「ネット上に鉄道会社のビジネスモデルを構築する」--gumonji開発者に聞く - (page 3)

インタビュー:山岸広太郎(CNET Japan編集部)
構成/文:永井美智子(CNET Japan編集部)
2004年09月03日 19時55分

--ベータテストで分かった教訓などはありますか。

小林:「開放しすぎても荒れるだけ」ということがあります。そもそもgumonjiは、レベルを上げることしかできないゲームに対する疑問や、アバターのいる仮想空間の中でウェブのように自分の作りたいものを自由に作ることはできないかという考えからスタートしています。それが高じてベータ1ではユーザーに自由を与えすぎてしまい、結果として、他人が作ったものを壊すという全然創造的ではない行為をする人が増えました。

 この教訓を生かして適度な開放具合を追求した結果、今の形になりました。 ユーザーがお金を払って自分の権利を守ることもでき、話し合い次第で他のユーザーの創作物にも影響を与えられるというのが一番いい形ではないかと考えたんです。

 精密なコストシミュレーションをしてみたんですが、あまりにもフリーライダーが増えると結局はビジネスが破綻してしまう。フリーライダーであってもサーバを使うことに変わりはありませんから。例えばフリーライダーが10倍に増えて、それでも課金ユーザーの数が変わらないとしたら、その分のコストを課金ユーザーが全部負担することになる。それは健全ではないでしょう。

--ベータ1、ベータ2のユーザー数について教えて下さい。

小林:ベータ1は登録数が約4200人、最大同時接続数は500人強でした。ベータ2の登録数は約4000人、最大同時接続数は300人弱です。ベータ2では、捨てメールアドレスで登録を行ってユーザアカウントを濫造する行為を防ぐため、メールアドレスのドメインによる登録制限をしました。その結果、ベータ1と同程度の数値に落ち着きました。

  gumonjiでは仮想空間の土地が所有できますが、お金がかかります。もし大量の捨てアカウントを登録して、そのキャラクターがテスト期間中にもらった土地を正式サービスで誰かに渡すというようなことがあると、課金の平等性が破綻してしまう。このため、ドメイン制限を行いました。

--現在は何人くらいプレイが可能ですか。

中嶋:3〜4万人までは耐えられる設計です。ただ、土地の量を増やすにはメモリを増設しないといけないので、そのためにサーバを増設していきます。今はフロントエンド1台、バックエンド1台、ネットワークディスクが2台くらいで動かしていますが、これでは足りないというくらいにしていきたいですね。

--開発体制について教えて下さい。

小林:現在、gumonjiの開発メンバーは6人です。僕は中国に会社を作ってからはハッキング(プログラム開発)はやめて、企画、ウェブの開発、マーケティングのみに関わるようになったのですが、中嶋は社長業もやりつつ、上から下までプロジェクトを見ながら、ゴリゴリハックし続けています。

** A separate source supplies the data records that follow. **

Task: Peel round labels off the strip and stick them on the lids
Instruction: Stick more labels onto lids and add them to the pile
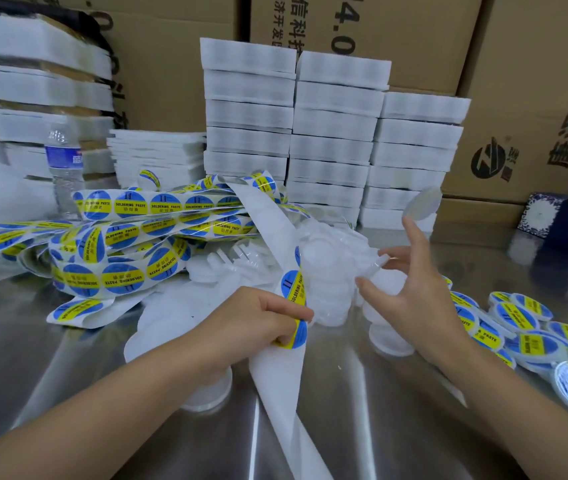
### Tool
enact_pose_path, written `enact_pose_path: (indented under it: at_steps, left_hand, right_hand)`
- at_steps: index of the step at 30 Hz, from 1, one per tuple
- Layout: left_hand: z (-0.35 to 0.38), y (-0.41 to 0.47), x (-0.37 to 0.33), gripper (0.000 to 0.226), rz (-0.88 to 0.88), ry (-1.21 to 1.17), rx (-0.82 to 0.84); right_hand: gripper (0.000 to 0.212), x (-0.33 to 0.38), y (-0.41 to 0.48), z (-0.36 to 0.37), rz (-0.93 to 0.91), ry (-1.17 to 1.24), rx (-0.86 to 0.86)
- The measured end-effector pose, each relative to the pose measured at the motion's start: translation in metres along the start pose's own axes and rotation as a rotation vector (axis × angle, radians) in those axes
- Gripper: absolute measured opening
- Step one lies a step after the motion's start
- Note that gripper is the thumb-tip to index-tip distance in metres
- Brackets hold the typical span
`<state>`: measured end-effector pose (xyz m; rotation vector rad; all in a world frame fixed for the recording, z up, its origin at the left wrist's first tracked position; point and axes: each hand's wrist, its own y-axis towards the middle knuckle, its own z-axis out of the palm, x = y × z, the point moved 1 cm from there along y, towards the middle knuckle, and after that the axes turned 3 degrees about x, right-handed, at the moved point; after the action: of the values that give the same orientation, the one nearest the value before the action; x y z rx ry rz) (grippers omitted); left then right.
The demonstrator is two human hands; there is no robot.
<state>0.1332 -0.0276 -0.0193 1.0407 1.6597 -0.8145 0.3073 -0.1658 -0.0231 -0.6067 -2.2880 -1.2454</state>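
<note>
Steel counter (pixel 362 393), cardboard boxes (pixel 535 98) behind. Left grip (pixel 254 317) pinched on label strip (pixel 158 206) just below next round label (pixel 292 282); right grip (pixel 410 292) spread, holding nothing, fingertips at heap of bare lids (pixel 324 271). Done: cluster of labelled lids (pixel 517 320) far right. Left, by look of it: most of strip, whole bare heap
</note>
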Motion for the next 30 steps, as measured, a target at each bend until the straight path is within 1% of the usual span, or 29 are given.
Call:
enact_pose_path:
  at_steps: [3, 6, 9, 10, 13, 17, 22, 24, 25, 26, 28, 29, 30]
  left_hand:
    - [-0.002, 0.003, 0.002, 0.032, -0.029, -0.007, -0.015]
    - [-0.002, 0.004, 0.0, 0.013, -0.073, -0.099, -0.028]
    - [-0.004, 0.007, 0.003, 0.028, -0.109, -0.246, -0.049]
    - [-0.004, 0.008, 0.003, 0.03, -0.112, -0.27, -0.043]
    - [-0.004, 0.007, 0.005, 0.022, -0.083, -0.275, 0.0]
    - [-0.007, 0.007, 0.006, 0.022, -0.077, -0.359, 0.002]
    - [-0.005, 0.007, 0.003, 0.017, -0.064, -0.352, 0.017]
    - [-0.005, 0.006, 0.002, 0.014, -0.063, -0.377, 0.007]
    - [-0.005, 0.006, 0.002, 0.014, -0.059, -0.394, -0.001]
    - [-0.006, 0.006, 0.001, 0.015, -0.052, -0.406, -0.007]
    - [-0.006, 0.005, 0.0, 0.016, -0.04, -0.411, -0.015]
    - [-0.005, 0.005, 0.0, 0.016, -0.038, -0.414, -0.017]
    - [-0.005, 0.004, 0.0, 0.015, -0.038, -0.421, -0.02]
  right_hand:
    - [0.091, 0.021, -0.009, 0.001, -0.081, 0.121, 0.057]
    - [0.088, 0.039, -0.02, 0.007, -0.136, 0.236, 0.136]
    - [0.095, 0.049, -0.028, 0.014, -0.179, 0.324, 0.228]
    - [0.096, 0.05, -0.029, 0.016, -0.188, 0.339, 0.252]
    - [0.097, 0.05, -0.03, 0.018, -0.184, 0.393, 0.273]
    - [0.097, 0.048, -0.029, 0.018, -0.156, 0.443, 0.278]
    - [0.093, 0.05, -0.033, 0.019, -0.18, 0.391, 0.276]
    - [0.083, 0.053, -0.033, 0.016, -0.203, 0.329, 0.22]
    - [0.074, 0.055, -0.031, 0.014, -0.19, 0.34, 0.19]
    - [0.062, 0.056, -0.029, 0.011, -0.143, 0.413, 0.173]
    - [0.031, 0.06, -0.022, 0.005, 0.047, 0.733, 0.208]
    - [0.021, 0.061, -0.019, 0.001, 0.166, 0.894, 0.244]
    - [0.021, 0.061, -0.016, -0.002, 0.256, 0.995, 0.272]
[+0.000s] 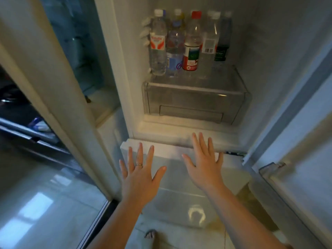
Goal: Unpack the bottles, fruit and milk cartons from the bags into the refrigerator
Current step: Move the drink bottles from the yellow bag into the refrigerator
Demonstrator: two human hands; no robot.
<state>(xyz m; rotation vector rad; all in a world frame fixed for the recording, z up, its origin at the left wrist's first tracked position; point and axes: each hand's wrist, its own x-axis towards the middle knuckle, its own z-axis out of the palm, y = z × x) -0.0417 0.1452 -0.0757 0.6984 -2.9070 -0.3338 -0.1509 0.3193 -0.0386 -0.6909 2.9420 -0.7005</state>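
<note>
Clear, glossy plastic for the water bottles (188, 44), with smooth plastic caps in white and red and shiny printed wrap labels. Transparent, slightly hazy plastic for the crisper drawer (195, 99). Smooth, white, faintly glossy plastic on the refrigerator's inner walls (269, 69). Milky, translucent plastic with a matt look on the lower drawer front (170, 153). Thin band of shiny metal for the ring (138, 165) on the left hand (140, 178). Smooth, glossy tile on the floor (172, 238).

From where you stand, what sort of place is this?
Probably a home kitchen: an open refrigerator with water bottles on its shelf, a clear drawer below, and a bare foot on the floor.
</note>
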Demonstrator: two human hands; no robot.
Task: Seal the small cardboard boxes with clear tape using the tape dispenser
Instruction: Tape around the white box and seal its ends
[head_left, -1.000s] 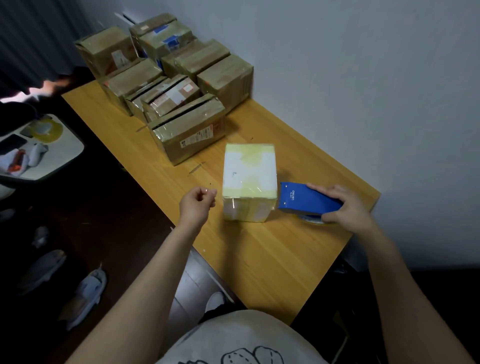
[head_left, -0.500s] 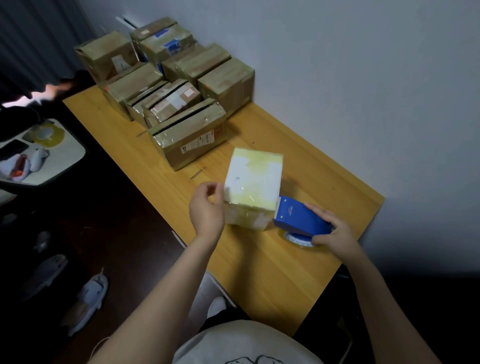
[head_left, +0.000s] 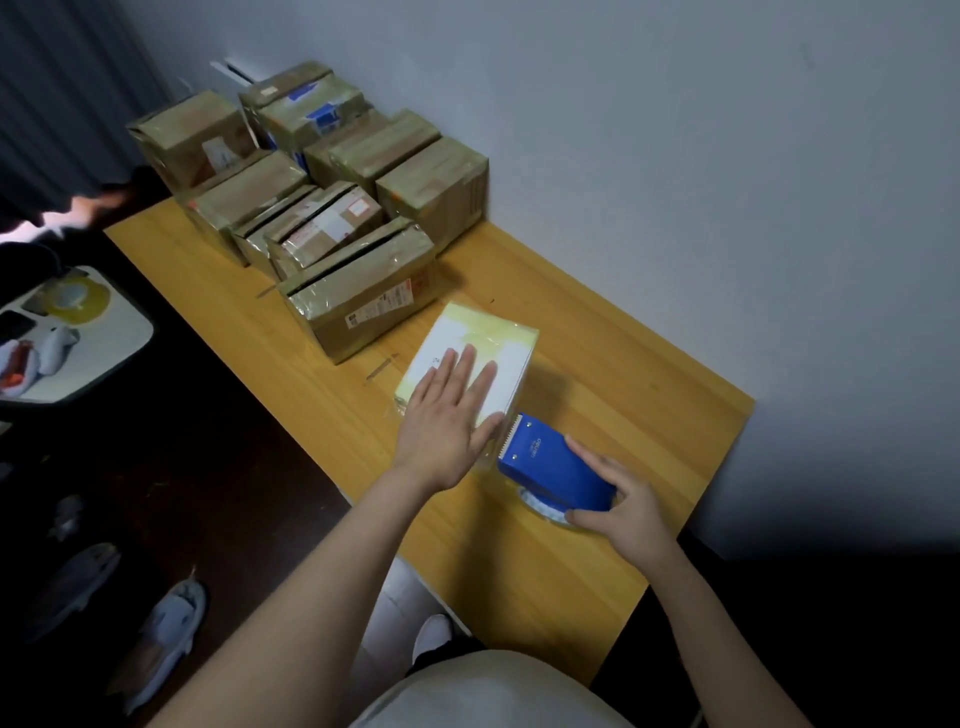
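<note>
Near right edge of table (head_left: 649, 395): 1 white box (head_left: 498, 353), closed, contents unseen; left hand (head_left: 441, 421), earlier gripping its side, now flat on top, fingers spread; right hand (head_left: 631, 512) grips tape dispenser (head_left: 550, 467) beside it.

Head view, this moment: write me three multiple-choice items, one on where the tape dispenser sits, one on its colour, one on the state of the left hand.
1. Where is the tape dispenser relative to the white box?
A. on top of it
B. beside its near end
C. inside it

2. What colour is the dispenser's body?
A. red
B. blue
C. green

3. How is the left hand?
A. flat, fingers straight, on the box's top
B. clenched in a fist
C. pinching a strip of tape

Key:
1 B: the dispenser lies by the box's near corner, in the grip of the right hand.
2 B: its casing is blue.
3 A: the palm is spread on the box.
</note>
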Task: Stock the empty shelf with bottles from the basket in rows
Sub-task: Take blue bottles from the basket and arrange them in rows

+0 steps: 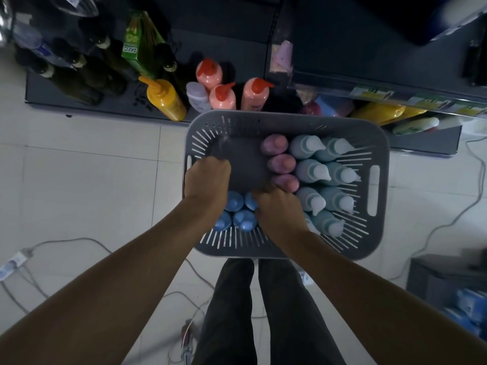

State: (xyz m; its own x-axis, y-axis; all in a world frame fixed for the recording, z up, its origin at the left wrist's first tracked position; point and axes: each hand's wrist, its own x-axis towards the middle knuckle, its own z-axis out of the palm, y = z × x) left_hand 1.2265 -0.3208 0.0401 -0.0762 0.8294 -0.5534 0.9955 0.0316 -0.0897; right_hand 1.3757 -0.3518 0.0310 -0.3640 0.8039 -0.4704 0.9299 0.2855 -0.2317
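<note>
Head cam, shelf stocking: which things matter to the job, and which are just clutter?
Job: grey basket; blue bottles, purple bottles and teal bottles in it; low shelf; left hand and right hand, both down in the basket.
Lying about: floor cables; power strip; green box; dark glass bottles; yellow pump bottle.

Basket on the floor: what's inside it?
In the basket: three purple bottles, white-capped teal bottles and blue bottles. The left hand and right hand reach in and hide whatever is under them.
</note>
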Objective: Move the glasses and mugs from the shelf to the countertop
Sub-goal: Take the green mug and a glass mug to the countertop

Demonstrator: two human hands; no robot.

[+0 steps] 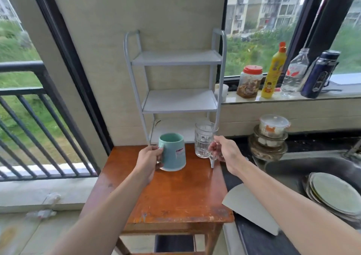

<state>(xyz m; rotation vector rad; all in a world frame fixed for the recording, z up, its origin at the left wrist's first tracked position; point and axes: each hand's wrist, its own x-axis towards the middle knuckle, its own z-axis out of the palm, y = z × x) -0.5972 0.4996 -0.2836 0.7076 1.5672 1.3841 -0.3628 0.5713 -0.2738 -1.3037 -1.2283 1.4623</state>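
Note:
A teal ceramic mug [172,152] with a small label is at the front of the white three-tier shelf rack [176,100], over the brown wooden table [175,196]. My left hand [149,162] grips its handle side. A clear patterned glass mug [204,139] is just to the right, beside the rack's front right leg. My right hand [224,152] is closed on its handle. The rack's upper and middle tiers hold nothing.
A dark countertop [254,241] and a steel sink [312,169] with stacked plates [332,194] lie to the right. Stacked lidded glass containers [272,135] stand behind the sink. A jar, a yellow bottle [273,73], a water bottle and a dark flask line the windowsill.

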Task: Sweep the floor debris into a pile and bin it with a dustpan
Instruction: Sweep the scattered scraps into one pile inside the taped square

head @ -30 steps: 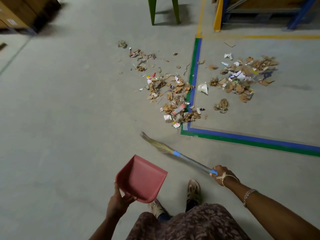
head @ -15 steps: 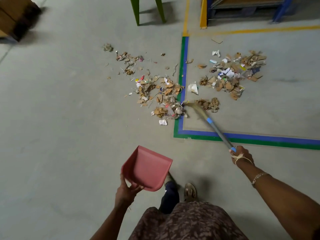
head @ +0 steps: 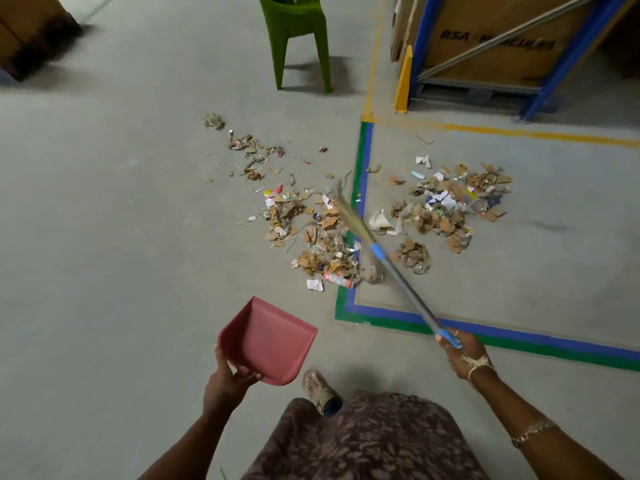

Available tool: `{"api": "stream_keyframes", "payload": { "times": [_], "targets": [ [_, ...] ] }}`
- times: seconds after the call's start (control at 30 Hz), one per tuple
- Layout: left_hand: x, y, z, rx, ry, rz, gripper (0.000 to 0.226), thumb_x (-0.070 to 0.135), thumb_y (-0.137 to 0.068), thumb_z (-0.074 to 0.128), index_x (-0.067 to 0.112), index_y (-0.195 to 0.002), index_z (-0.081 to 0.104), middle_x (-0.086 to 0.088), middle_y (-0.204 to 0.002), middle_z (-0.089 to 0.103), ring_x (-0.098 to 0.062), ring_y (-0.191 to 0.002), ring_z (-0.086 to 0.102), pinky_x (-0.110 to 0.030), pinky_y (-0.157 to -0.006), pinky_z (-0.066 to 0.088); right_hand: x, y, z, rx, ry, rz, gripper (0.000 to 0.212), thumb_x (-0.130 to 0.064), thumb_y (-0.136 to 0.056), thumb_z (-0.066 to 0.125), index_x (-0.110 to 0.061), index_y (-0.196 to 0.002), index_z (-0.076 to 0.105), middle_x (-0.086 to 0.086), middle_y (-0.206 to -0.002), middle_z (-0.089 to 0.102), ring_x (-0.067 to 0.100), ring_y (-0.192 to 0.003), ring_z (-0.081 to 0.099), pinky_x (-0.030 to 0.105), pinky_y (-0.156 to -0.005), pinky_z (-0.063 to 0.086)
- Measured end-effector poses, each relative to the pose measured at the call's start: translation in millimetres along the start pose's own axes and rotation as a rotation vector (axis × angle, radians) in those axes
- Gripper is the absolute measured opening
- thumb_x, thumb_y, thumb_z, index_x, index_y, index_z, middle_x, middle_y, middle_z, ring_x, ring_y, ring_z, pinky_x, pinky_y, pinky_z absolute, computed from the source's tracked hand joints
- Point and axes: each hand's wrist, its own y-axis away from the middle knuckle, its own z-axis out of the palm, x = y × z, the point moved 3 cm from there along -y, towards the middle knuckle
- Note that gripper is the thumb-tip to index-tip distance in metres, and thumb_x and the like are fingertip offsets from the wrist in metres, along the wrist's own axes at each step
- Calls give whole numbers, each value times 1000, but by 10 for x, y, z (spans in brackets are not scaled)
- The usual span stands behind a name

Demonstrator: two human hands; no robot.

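**A:** Grips?

**B:** Left grip (head: 227,379) is curled round the dustpan's (head: 268,341) back edge. The pan is off the floor, mouth facing away, near-left of the tape corner (head: 346,311). Right grip (head: 462,356) is wrapped round the broom (head: 398,275) handle end, near-right of the corner.

**A:** Broom axis?

**B:** It runs from the right grip away and left, crossing the tape's near leg right of the corner. The bristles (head: 349,216) end beyond the corner, over the tape's left leg. They're blurred, so I can't tell whether they touch the floor.

**A:** Debris?

**B:** Two heaps. The left heap (head: 318,237) is just beyond the corner, outside the tape, with its edge on the line. A loose trail runs far-left from it. The right heap (head: 450,206) is inside the tape, far-right of the corner. A small clump (head: 414,256) sits just beside the handle.

**A:** What does the next move turn on?

**B:** My read: the heaps aren't merged. The bristles lie between them, so the right heap is to the bristles' right. A leftward pull across the tape should join them. The right grip is nearer both heaps. The dustpan is well apart from the debris and not needed yet.

**A:** Beyond that?

**B:** A chair (head: 298,36) and a rack (head: 519,46), both far beyond the corner.
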Motion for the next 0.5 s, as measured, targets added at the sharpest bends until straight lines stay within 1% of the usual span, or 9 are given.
{"api": "stream_keyframes", "payload": {
  "times": [0.1, 0.17, 0.23, 0.27, 0.3, 0.37, 0.43, 0.47, 0.5],
  "targets": [
    [-107, -143, -99, 3, -50, -8, 131, 58, -70, 84, 31, -155, -11, -8, -92, 76, -37, -81, 73, -48, -72, 61, -553, 113, 299, -142, 82, -52, 22, -21, -91, 71, -8, -108, 68, 1, -59, 55, 16, -49, 47, 18, -42, 36],
    [-218, -156, -167, 9, -31, -43, 132, 58, -69, 84, 33, -155, -12, -7, -92, 76, -36, -79, 74, -48, -71, 61, -813, 146, 576, -236, 146, -62, 24, -16, -90, 71, -8, -113, 67, 1, -59, 54, 14, -47, 46, 15, -36, 33],
    [-344, -175, -216, 6, 26, -92, 134, 60, -65, 84, 40, -152, -15, -8, -88, 74, -37, -79, 74, -50, -69, 61, -1038, 78, 897, -312, 193, -123, 36, -13, -88, 74, -5, -121, 65, -5, -67, 55, 7, -54, 47, 9, -42, 37],
    [-425, -203, -223, 0, 51, -112, 133, 62, -63, 83, 42, -151, -14, -9, -87, 74, -38, -80, 73, -51, -69, 62, -1160, 47, 1051, -359, 222, -155, 40, -15, -86, 75, -4, -124, 64, -4, -78, 61, 6, -61, 52, 11, -53, 44],
    [-490, -217, -236, 5, 70, -124, 133, 63, -61, 83, 44, -151, -13, -10, -86, 74, -39, -81, 73, -52, -68, 62, -1274, 10, 1215, -400, 251, -175, 46, -19, -85, 77, -4, -127, 63, 0, -95, 67, 11, -74, 60, 18, -68, 50],
    [-591, -179, -274, 18, 114, -166, 132, 64, -57, 83, 45, -151, -9, -13, -85, 74, -42, -81, 73, -52, -67, 61, -1464, -30, 1536, -476, 328, -203, 52, -25, -86, 76, -9, -133, 61, 9, -129, 64, 26, -110, 63, 26, -92, 47],
    [-693, -94, -285, 41, 148, -213, 132, 64, -54, 84, 46, -151, -5, -16, -84, 74, -44, -82, 72, -52, -66, 59, -1652, -4, 1811, -534, 374, -198, 52, -26, -88, 73, -10, -135, 58, 11, -135, 60, 30, -120, 59, 25, -92, 45],
    [-702, -25, -304, 54, 158, -230, 132, 63, -54, 84, 47, -151, -4, -16, -84, 74, -43, -82, 72, -51, -65, 59, -1736, 1, 1941, -551, 384, -190, 49, -26, -88, 73, -11, -133, 59, 12, -131, 61, 31, -114, 61, 24, -86, 49],
    [-723, 28, -313, 63, 165, -246, 131, 63, -54, 85, 47, -151, -3, -14, -83, 74, -42, -81, 73, -50, -64, 59, -1801, -4, 2058, -563, 392, -176, 45, -27, -88, 72, -13, -130, 61, 14, -124, 65, 31, -102, 64, 24, -73, 54]
  ]
}}
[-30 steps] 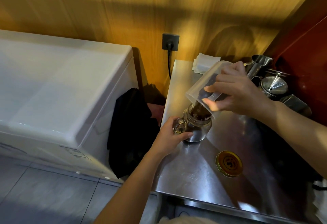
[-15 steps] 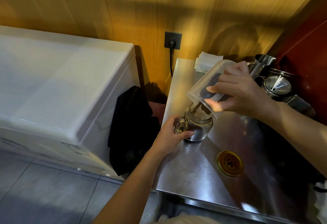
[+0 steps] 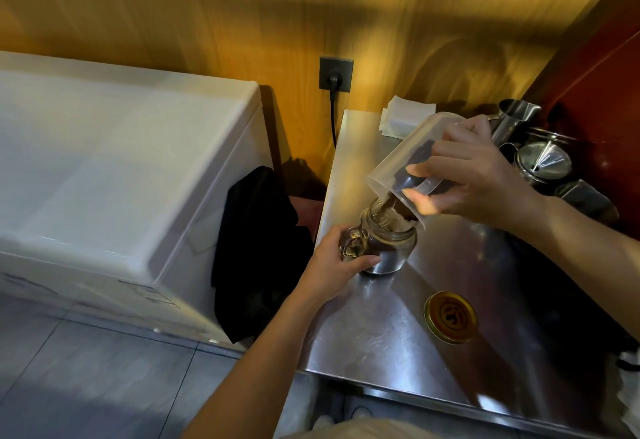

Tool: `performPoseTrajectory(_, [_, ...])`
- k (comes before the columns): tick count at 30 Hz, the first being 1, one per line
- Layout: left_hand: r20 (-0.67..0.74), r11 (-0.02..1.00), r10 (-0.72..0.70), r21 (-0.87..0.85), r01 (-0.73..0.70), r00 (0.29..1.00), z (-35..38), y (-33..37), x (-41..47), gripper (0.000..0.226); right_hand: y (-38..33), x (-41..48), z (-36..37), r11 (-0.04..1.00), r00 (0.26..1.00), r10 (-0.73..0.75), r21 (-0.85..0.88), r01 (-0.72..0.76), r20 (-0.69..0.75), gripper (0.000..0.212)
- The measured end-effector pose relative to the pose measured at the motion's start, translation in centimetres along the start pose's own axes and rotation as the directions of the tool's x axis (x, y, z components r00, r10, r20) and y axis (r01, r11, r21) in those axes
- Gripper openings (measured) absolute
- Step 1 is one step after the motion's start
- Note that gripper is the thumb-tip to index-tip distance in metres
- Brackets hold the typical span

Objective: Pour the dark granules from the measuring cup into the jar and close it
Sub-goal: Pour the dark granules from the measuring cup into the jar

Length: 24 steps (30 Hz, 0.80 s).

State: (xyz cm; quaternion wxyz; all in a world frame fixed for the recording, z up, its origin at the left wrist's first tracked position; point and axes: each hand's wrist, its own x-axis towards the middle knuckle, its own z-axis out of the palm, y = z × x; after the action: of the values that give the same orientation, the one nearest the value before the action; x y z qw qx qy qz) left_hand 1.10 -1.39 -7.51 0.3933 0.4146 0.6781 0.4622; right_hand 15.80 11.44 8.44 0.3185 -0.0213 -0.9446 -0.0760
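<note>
Glass jar (image 3: 388, 244) stands steadied by the left hand (image 3: 334, 262) clamped on it, so the right hand's (image 3: 478, 178) grip, closed around the tipped measuring cup (image 3: 408, 164), pours granules (image 3: 415, 164) straight in.

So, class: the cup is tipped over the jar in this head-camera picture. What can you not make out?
- How full the jar is: left hand and glare cover its glass.
- How much remains in the measuring cup: right hand covers it.
- Print on the gold lid: too small.
- Steel vessels: partly behind the right hand.
</note>
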Motion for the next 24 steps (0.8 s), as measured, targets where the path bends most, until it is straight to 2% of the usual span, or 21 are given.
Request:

--中国にも支社がありますが、中国展開についてはどうでしょうか。

中嶋:中国にはオンラインゲームを開発している顧客がいますし、今後はさらに中国のオンラインゲーム会社が増えると見ています。ミドルウェア「VCE」の販売やgumonjiの中国でのサービスインを考えて支社を設立しました。中国では外国映画の公開が年間20タイトルまでという規制があり、今後は外国製のオンラインゲームも同様の規制が出てくる可能性がある。そのため、中国企業が増えてくるのではないかと見ています。

--中国は市場として魅力的だと。

中嶋:圧倒的に大きな市場があります。客単価は日本の5分の1から10分の1くらいで、月額100〜200円といったところです。けれども、プレイヤー数は日本の数十倍です。今、中国で一番人気のあるタイトルの同時接続数が200万人程度、登録IDは1000万件程度と言われています。ただgumonjiに関しては、日本で軌道にのせることが先決です。

小林:やはり母国語でないと、サポートなどの面で難しいですね。日本で成功したら米国や中国でも展開したいと思っています。

--gumonjiのゴールは。

小林:オンラインに砂場ができた、という感覚を持ってもらえればいいかなと。想像力を発揮できるところができたと思ってもらえれば嬉しいです。母親が子供に「このゲームをやりなさい」と言うようになってくれれば最高ですね。